■ **What the task requires**: Reproduce all of the entries character for character, while leaving out any pictures they contain.
(Given records)
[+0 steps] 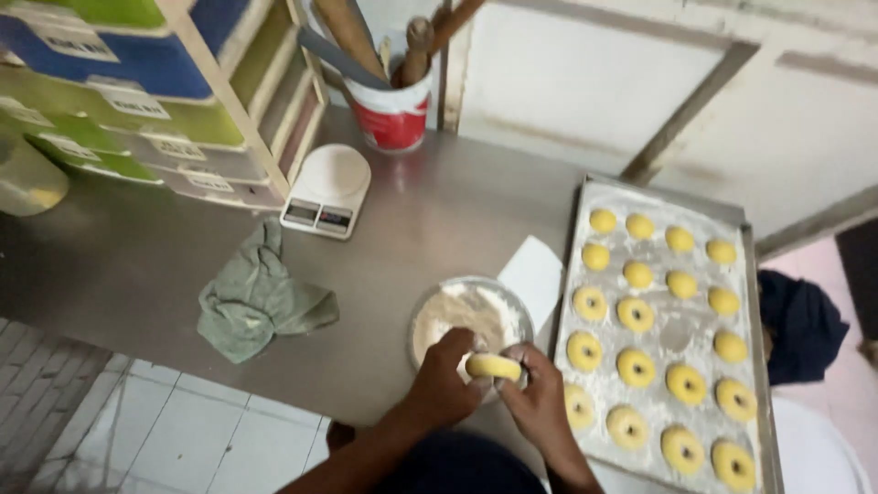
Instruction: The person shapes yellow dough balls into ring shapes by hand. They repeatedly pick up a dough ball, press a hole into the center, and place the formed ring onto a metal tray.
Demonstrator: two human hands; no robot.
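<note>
Both my hands hold one yellow dough ring (493, 367) just over the near rim of a clear bowl of flour (457, 316). My left hand (443, 379) grips its left end and my right hand (535, 395) pinches its right end. Right beside my right hand lies a floured metal tray (677, 337) with several yellow dough pieces in rows; the nearer ones have holes, the far ones are plain balls.
On the steel table (137, 265) lie a crumpled green cloth (259, 297), a white kitchen scale (326, 190), a white paper sheet (533, 274) and a red-and-white tub of rolling pins (391, 108). A shelf of coloured bins (137, 82) stands at the back left. Tiled floor (183, 439) shows below the table edge.
</note>
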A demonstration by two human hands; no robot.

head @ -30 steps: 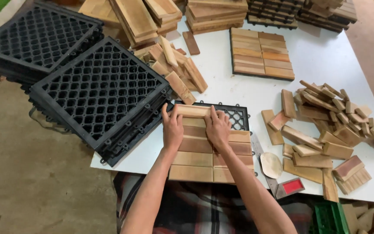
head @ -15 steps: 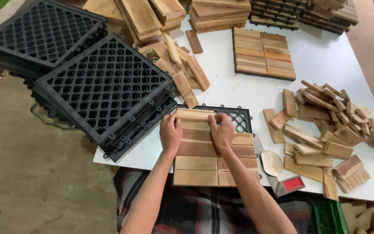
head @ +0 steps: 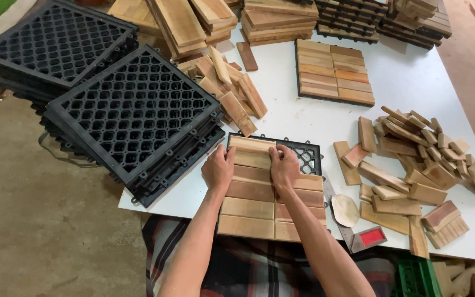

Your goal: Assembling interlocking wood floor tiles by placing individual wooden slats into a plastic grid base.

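Hands flat, side by side, on the wooden slats (head: 248, 159) near the top of a black grid tile (head: 307, 155) lying at the table's (head: 413, 82) near edge. Left hand (head: 218, 170) and right hand (head: 284, 168) press palms down, gripping nothing. Upper right corner of the grid is bare. Seating well likely calls for even downward pressure with slat ends square to the grid's border. Whether the clips beneath have caught is hidden. Loose wood offcuts (head: 413, 148) lie to the right, stacked black grids (head: 133, 115) to the left.
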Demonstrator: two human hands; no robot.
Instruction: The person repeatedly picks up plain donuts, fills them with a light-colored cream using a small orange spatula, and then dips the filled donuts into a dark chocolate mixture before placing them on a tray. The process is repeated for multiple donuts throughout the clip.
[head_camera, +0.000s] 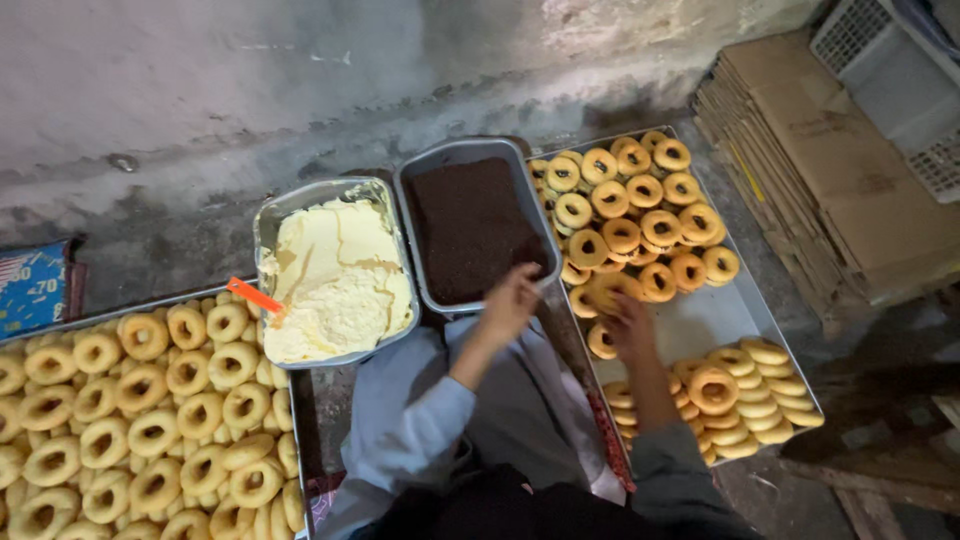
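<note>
Seated on the floor w/ trays all round, a person dips the left hand (510, 300), fingers curled, contents unclear, at the near edge of a dark-crumb tray (470, 230). The right hand (632, 325) lies half-open on a golden ring pastry (603, 340) in the right tray (700, 320), so coating looks in progress. Cream tray (335, 275) and plain rings (150, 410) sit left.

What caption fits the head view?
Left hand over the brown-crumb pan, right hand on a ring biscuit in the tray.
</note>
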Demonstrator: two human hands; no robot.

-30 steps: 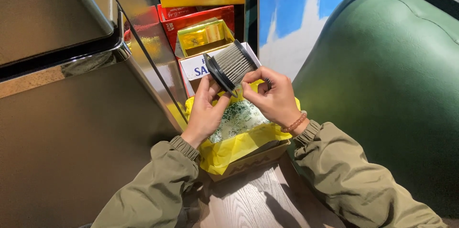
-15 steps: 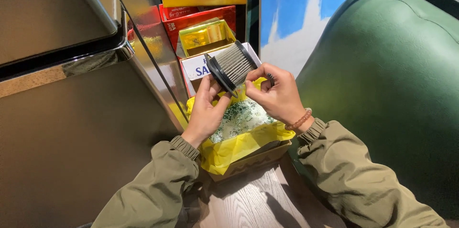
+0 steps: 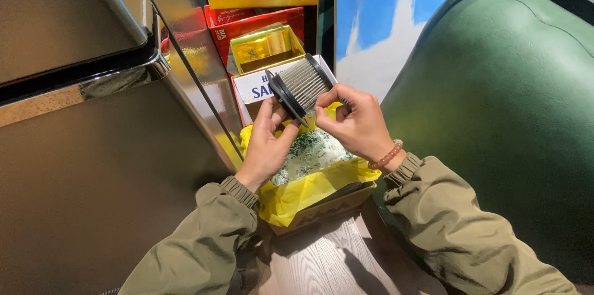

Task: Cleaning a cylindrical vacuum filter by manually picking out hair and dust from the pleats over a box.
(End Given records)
■ **Exercise output**:
[+0 steps] 
Instruction: The person shapes yellow dough balls into ring shapes by hand. They repeatedly pick up a dough ball, press a hole into the center, and place the formed ring onto a metal tray.
Demonstrator: two human hands; no robot.
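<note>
Both my hands hold one yellow dough ring (493, 367) just over the near rim of a clear bowl of flour (457, 316). My left hand (443, 379) grips its left end and my right hand (535, 395) pinches its right end. Right beside my right hand lies a floured metal tray (677, 337) with several yellow dough pieces in rows; the nearer ones have holes, the far ones are plain balls.
On the steel table (137, 265) lie a crumpled green cloth (259, 297), a white kitchen scale (326, 190), a white paper sheet (533, 274) and a red-and-white tub of rolling pins (391, 108). A shelf of coloured bins (137, 82) stands at the back left. Tiled floor (183, 439) shows below the table edge.
</note>
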A demonstration by two human hands; no robot.

head @ -30 steps: 
head @ -15 steps: 
head @ +0 steps: 

Your goal: Assembling interlocking wood floor tiles by placing individual wooden slats into a plastic grid base.

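Hands flat, side by side, on the wooden slats (head: 248, 159) near the top of a black grid tile (head: 307, 155) lying at the table's (head: 413, 82) near edge. Left hand (head: 218, 170) and right hand (head: 284, 168) press palms down, gripping nothing. Upper right corner of the grid is bare. Seating well likely calls for even downward pressure with slat ends square to the grid's border. Whether the clips beneath have caught is hidden. Loose wood offcuts (head: 413, 148) lie to the right, stacked black grids (head: 133, 115) to the left.
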Demonstrator: two human hands; no robot.
Instruction: The person repeatedly picks up plain donuts, fills them with a light-colored cream using a small orange spatula, and then dips the filled donuts into a dark chocolate mixture before placing them on a tray. The process is repeated for multiple donuts throughout the clip.
[head_camera, +0.000s] 
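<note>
Seated on the floor w/ trays all round, a person dips the left hand (510, 300), fingers curled, contents unclear, at the near edge of a dark-crumb tray (470, 230). The right hand (632, 325) lies half-open on a golden ring pastry (603, 340) in the right tray (700, 320), so coating looks in progress. Cream tray (335, 275) and plain rings (150, 410) sit left.

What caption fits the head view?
Left hand over the brown-crumb pan, right hand on a ring biscuit in the tray.
</note>
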Demonstrator: two human hands; no robot.

-30 steps: 
-15 steps: 
+0 steps: 

Task: Cleaning a cylindrical vacuum filter by manually picking out hair and dust from the pleats over a box.

No further output is needed here.